#### Data for the task

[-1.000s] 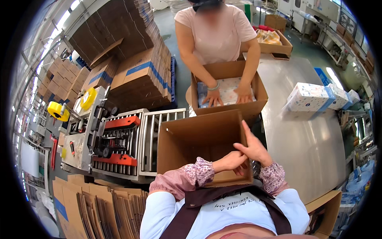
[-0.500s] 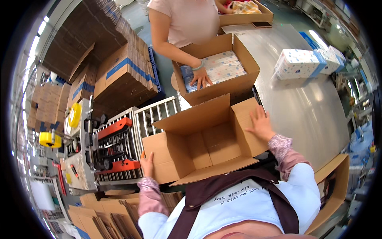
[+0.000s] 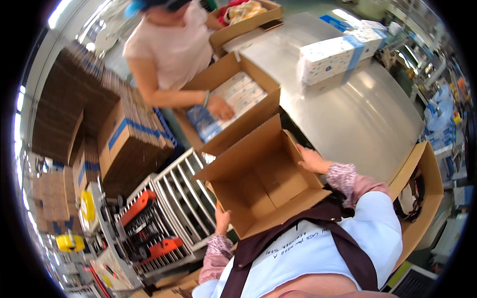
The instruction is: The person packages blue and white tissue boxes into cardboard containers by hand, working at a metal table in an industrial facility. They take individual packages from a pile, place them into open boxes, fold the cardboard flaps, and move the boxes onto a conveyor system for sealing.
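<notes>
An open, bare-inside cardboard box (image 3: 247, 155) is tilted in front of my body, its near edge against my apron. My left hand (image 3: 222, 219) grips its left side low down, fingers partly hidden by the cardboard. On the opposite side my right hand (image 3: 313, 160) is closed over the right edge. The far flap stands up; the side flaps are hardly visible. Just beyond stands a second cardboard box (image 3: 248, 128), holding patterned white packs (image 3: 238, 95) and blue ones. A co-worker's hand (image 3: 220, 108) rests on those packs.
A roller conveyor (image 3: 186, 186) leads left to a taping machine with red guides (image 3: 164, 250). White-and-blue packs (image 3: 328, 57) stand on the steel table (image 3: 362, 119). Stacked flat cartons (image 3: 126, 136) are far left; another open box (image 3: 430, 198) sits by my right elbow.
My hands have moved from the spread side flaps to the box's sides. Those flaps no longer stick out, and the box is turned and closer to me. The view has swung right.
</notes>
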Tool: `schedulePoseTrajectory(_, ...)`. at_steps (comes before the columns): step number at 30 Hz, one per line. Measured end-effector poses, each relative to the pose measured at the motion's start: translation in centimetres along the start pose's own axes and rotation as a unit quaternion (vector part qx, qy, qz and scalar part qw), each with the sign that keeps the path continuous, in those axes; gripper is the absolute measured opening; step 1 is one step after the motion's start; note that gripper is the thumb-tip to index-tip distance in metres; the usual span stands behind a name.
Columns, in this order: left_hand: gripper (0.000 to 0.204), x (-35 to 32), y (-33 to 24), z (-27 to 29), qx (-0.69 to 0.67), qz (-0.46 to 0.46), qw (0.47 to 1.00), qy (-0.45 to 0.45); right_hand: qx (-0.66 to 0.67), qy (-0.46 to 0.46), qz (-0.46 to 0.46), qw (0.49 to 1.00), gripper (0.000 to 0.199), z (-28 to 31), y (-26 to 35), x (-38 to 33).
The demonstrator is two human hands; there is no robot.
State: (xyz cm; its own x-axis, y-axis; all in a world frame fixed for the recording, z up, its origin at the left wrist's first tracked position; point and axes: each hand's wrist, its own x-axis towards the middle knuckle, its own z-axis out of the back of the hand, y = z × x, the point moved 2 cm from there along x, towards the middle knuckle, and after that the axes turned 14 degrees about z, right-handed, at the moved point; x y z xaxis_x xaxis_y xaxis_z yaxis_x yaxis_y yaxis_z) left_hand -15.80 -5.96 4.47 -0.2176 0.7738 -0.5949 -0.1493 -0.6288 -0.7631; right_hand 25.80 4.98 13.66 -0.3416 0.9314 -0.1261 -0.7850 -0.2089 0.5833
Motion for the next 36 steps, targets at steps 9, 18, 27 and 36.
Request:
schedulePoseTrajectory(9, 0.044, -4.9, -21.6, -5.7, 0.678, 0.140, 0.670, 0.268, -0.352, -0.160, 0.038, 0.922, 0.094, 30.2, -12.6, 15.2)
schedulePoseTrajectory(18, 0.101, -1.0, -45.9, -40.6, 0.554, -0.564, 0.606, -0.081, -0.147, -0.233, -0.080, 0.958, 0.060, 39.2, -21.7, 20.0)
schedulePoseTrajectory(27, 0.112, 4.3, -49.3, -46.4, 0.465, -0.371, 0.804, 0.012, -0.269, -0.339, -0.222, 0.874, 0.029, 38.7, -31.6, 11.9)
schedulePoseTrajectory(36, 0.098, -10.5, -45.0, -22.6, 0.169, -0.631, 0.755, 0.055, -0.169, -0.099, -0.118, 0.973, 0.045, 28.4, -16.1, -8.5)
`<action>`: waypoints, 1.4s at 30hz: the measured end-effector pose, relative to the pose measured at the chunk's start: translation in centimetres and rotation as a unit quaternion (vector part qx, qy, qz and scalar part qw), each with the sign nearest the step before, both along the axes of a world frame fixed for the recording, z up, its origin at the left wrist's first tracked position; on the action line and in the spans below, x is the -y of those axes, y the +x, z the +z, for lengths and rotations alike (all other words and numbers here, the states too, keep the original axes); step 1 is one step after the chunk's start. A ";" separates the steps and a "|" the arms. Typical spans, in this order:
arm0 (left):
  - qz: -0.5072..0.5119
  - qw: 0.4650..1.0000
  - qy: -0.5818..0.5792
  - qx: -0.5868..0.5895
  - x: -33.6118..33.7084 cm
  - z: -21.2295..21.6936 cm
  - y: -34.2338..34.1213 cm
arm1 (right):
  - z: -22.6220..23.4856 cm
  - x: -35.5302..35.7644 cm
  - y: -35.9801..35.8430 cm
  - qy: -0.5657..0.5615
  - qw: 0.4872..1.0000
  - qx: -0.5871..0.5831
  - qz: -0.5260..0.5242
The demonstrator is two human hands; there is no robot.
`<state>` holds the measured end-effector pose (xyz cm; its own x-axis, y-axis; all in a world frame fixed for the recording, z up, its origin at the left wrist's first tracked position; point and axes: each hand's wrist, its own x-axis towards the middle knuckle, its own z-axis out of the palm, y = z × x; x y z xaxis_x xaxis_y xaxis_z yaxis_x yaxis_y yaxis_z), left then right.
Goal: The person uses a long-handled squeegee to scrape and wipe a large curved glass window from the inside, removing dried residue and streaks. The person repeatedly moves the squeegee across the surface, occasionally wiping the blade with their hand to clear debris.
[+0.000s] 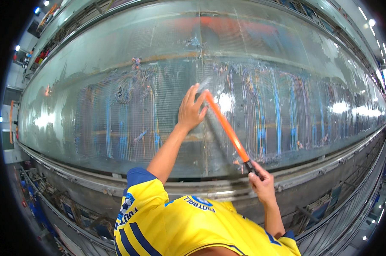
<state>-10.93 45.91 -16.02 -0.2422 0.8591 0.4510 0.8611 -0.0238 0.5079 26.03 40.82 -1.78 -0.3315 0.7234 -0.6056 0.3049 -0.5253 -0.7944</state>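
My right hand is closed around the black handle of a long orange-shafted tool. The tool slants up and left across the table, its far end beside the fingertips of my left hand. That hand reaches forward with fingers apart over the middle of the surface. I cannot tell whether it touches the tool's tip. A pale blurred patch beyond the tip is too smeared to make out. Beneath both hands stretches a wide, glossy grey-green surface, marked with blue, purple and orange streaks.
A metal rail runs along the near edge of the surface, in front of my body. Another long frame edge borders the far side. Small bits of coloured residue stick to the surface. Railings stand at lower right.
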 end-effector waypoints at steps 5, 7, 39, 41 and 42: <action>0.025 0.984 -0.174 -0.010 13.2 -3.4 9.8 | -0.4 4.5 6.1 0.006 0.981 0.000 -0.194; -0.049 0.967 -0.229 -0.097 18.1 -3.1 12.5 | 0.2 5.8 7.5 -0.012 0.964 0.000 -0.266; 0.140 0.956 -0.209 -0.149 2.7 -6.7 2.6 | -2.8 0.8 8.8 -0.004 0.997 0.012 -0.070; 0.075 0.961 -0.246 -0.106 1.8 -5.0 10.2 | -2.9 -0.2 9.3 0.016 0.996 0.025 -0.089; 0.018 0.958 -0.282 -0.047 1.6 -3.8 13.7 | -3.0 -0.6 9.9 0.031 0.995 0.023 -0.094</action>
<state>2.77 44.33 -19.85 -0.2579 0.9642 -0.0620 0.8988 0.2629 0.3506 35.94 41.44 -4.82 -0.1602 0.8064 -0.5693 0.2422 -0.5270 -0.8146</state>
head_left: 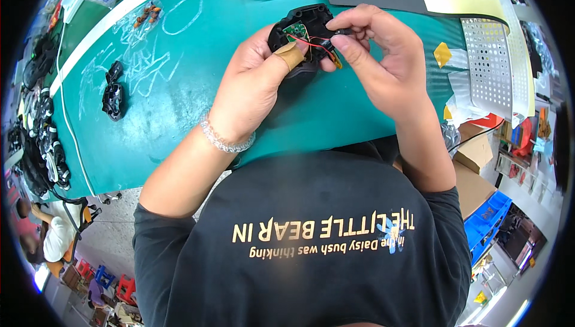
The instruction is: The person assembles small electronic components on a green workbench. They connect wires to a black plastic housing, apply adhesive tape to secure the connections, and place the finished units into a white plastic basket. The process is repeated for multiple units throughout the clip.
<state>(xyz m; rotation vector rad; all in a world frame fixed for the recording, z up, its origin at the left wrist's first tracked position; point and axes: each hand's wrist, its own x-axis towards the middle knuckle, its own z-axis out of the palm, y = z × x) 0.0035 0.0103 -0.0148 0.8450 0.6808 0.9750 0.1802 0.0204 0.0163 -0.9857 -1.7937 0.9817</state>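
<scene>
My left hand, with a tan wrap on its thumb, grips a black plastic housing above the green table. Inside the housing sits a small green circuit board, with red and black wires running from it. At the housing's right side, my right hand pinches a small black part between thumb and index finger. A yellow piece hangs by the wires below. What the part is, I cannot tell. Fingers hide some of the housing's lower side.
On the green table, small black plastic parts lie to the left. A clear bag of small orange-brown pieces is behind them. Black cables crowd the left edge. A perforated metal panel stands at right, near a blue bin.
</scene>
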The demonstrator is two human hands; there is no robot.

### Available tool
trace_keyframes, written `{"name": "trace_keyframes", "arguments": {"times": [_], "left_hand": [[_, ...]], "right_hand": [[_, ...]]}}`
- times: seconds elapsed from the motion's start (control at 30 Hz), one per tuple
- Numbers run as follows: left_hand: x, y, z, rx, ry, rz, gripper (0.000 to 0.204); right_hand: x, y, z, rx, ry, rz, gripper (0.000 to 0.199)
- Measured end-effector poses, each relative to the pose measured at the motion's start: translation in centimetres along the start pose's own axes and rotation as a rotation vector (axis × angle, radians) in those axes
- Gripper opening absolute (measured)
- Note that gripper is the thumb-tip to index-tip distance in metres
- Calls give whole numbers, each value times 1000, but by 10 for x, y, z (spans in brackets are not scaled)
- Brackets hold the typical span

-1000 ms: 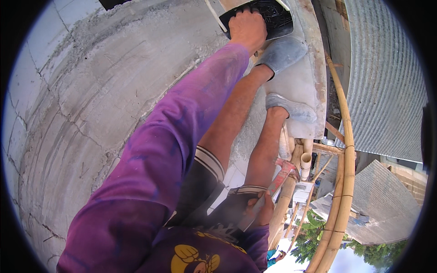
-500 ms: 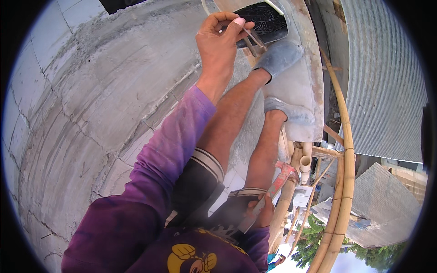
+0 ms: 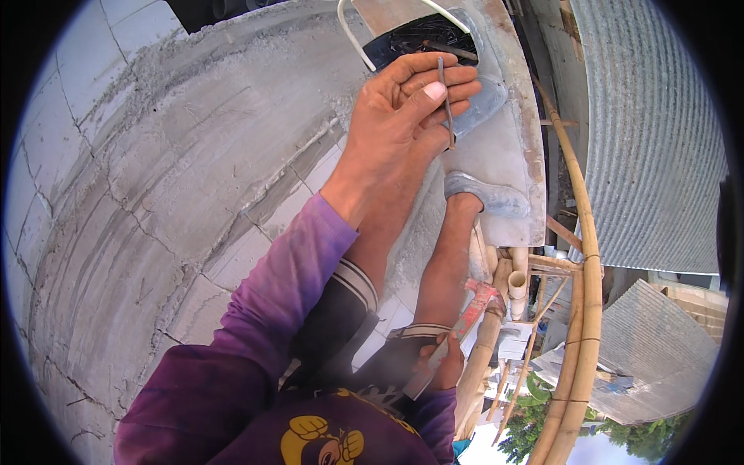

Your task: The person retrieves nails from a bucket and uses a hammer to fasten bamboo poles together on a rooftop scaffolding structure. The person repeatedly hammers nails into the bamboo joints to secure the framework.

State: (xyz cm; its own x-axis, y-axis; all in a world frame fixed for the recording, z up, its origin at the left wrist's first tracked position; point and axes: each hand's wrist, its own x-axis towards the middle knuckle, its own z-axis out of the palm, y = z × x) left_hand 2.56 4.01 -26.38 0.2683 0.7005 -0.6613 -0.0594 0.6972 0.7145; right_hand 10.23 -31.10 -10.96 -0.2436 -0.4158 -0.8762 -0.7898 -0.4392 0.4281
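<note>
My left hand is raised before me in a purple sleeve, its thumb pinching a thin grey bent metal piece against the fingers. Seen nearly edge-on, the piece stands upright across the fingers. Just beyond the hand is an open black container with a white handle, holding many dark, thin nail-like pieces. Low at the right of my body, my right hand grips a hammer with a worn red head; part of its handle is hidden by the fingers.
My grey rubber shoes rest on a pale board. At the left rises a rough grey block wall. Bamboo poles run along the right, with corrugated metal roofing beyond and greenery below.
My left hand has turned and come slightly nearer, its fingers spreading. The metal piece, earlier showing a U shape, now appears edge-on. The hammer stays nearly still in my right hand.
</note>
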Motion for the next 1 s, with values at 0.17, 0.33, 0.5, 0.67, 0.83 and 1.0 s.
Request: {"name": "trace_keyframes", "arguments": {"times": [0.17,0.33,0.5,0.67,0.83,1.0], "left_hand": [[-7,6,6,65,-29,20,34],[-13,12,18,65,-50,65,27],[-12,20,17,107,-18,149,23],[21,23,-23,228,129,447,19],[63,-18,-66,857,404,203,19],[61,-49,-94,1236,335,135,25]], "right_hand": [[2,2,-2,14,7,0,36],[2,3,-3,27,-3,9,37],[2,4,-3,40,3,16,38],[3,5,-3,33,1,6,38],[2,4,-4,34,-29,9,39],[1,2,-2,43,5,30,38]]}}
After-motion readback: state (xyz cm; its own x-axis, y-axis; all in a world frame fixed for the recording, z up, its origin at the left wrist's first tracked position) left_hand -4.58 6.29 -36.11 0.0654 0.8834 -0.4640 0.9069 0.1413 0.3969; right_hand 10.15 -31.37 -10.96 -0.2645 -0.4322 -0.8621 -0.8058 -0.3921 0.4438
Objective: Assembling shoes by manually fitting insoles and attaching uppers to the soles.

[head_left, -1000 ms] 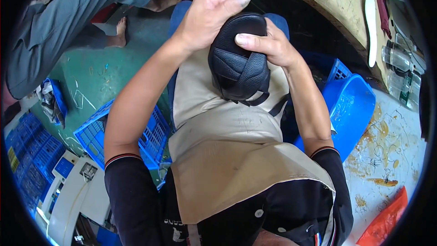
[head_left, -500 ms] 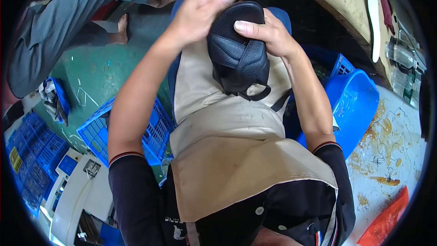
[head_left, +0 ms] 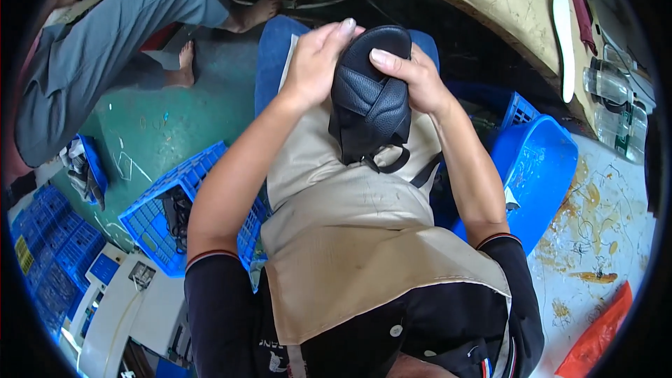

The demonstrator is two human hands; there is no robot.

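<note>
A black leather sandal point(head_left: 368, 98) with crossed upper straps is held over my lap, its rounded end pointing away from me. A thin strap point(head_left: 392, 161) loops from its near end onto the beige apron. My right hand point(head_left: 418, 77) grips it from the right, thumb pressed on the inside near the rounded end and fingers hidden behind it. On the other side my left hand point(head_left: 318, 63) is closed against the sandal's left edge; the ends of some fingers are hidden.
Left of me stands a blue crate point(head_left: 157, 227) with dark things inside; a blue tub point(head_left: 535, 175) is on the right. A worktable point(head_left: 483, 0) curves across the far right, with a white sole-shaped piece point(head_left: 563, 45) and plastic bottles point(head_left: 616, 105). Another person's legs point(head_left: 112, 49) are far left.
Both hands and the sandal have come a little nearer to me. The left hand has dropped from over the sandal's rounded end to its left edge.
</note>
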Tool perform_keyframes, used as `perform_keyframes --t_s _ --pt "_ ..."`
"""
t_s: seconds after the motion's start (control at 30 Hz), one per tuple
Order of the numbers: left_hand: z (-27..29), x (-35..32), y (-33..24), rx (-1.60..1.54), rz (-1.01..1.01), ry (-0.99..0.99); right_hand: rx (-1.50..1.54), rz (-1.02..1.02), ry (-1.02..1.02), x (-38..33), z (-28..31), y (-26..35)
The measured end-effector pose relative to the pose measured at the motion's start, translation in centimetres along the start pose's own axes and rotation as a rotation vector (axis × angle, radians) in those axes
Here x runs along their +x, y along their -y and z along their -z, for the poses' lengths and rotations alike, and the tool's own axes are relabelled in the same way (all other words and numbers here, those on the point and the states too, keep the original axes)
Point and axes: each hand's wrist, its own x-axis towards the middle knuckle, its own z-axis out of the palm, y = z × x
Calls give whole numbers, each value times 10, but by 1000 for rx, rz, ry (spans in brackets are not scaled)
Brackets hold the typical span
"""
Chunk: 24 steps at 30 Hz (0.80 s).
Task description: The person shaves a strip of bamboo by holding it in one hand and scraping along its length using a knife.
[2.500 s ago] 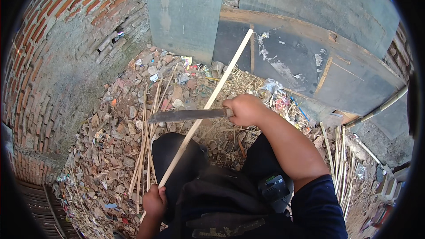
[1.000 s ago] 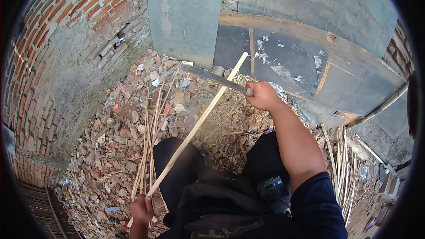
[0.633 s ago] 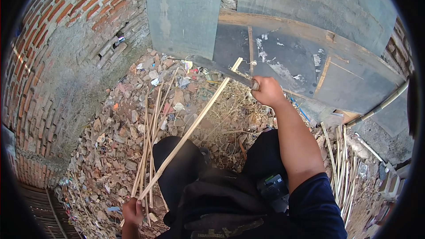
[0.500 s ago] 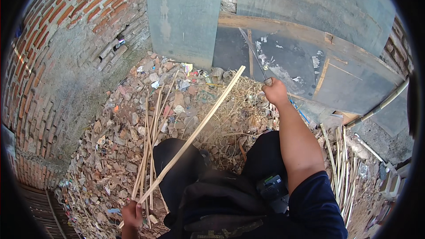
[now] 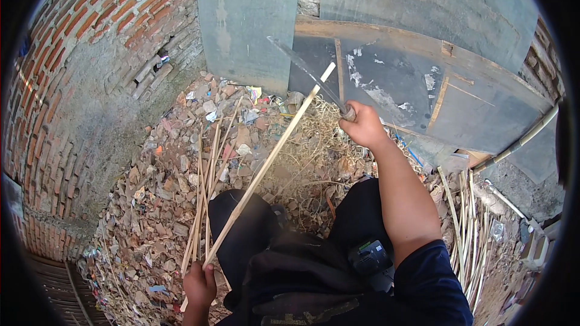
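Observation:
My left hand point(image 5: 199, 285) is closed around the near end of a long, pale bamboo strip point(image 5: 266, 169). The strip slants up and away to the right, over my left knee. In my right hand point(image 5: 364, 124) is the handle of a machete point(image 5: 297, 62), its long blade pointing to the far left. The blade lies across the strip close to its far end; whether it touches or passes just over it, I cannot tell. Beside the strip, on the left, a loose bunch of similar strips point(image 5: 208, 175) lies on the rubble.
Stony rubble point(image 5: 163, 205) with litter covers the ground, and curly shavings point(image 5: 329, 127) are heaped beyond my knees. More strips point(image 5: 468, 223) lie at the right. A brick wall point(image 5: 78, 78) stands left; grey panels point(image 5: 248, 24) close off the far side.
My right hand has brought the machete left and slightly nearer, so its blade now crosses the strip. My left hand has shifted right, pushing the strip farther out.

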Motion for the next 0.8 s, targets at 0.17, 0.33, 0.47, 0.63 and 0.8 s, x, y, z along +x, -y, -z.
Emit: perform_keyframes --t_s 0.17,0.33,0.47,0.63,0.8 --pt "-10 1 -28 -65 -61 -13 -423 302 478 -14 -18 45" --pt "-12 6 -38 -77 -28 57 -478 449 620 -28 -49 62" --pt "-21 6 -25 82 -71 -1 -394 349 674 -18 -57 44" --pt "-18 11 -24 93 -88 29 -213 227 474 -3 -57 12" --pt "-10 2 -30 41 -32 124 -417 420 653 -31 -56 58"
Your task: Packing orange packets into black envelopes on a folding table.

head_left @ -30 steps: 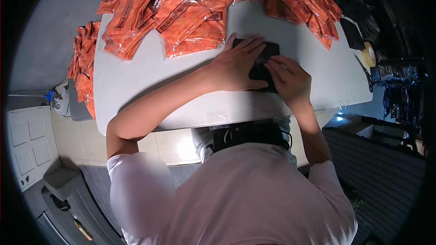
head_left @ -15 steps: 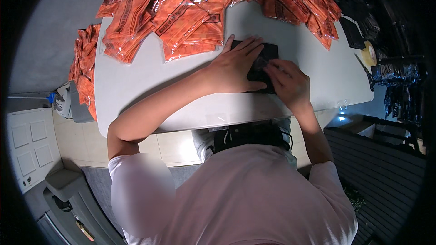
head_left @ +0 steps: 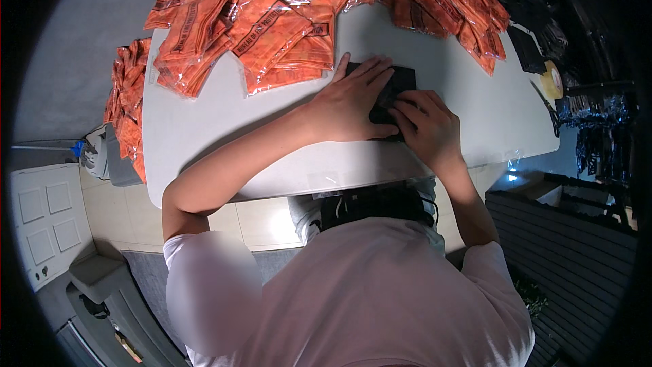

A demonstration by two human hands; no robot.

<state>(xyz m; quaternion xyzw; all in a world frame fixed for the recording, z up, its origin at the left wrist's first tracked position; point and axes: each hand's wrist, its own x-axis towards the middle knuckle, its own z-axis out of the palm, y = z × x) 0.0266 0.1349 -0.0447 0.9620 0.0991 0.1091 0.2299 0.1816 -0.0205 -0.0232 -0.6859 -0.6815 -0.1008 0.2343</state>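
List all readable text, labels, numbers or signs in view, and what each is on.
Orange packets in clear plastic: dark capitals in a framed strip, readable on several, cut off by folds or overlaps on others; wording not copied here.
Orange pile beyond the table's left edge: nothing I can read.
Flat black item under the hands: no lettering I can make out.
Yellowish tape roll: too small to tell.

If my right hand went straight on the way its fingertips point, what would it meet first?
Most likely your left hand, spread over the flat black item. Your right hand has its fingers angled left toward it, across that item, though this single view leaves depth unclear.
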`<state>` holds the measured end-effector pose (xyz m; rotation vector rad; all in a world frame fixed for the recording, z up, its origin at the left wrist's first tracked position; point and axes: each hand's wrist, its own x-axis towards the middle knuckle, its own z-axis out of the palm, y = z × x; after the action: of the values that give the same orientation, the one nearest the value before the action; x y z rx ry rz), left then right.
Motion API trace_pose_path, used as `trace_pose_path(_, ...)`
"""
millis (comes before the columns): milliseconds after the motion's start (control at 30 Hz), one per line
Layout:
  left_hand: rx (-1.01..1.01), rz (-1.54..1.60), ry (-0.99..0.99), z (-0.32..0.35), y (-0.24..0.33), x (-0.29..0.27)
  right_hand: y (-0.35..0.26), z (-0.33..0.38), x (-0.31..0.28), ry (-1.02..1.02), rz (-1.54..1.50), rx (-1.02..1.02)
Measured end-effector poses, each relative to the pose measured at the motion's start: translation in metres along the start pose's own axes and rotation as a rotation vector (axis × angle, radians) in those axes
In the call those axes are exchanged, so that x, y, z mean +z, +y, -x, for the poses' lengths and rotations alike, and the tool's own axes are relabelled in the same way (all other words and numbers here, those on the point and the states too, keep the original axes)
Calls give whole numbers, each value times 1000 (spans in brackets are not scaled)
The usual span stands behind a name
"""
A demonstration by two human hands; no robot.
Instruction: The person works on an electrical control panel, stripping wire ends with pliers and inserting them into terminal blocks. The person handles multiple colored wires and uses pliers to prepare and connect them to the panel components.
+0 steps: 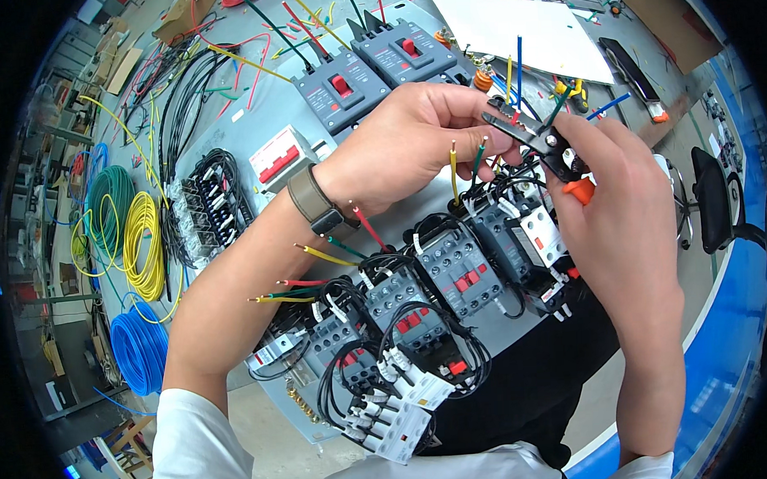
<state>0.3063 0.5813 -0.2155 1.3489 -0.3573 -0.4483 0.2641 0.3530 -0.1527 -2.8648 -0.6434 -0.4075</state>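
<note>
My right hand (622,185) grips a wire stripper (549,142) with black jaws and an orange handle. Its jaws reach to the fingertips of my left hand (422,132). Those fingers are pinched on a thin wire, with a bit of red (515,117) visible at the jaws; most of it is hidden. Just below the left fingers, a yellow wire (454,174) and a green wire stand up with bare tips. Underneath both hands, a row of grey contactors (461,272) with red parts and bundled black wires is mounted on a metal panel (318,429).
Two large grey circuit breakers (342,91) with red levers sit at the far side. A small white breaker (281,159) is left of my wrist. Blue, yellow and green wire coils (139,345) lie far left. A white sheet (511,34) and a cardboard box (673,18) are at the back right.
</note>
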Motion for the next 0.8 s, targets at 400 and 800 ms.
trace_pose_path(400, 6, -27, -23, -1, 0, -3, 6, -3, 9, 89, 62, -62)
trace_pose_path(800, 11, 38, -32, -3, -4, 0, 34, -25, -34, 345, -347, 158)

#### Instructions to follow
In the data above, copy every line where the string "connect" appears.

#### Answer box
The instruction is: The person assembles small electronic components on a green workbench. They connect wires to a black plastic housing, apply adhesive tape to secure the connections, and place the finished units into a white plastic basket. The process is repeated for multiple units throughout the clip.
Instruction: The person works on an electrical control panel, stripping wire ends with pliers and inserting them into terminal blocks. The person handles multiple colored wires and uses pliers to prepare and connect them to the panel components.

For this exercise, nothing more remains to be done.